▸ Exercise goal: When you copy the material below, keep every line exact and leave each picture out.

━━━━━ Input data

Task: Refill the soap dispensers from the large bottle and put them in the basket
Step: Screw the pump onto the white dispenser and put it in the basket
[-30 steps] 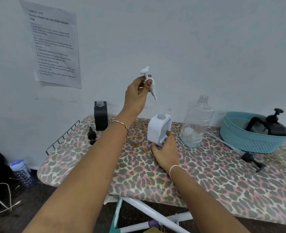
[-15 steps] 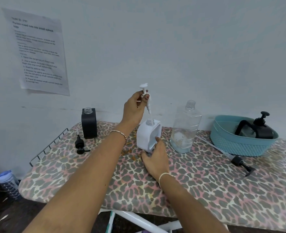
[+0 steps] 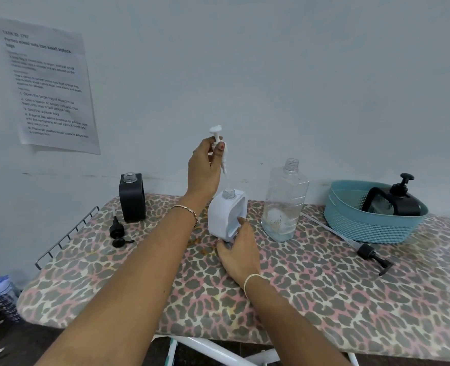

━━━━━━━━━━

▸ The completed task:
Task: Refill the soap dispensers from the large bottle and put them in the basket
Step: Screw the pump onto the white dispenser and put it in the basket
[-30 steps] 
[-15 steps] 
[+0 steps] 

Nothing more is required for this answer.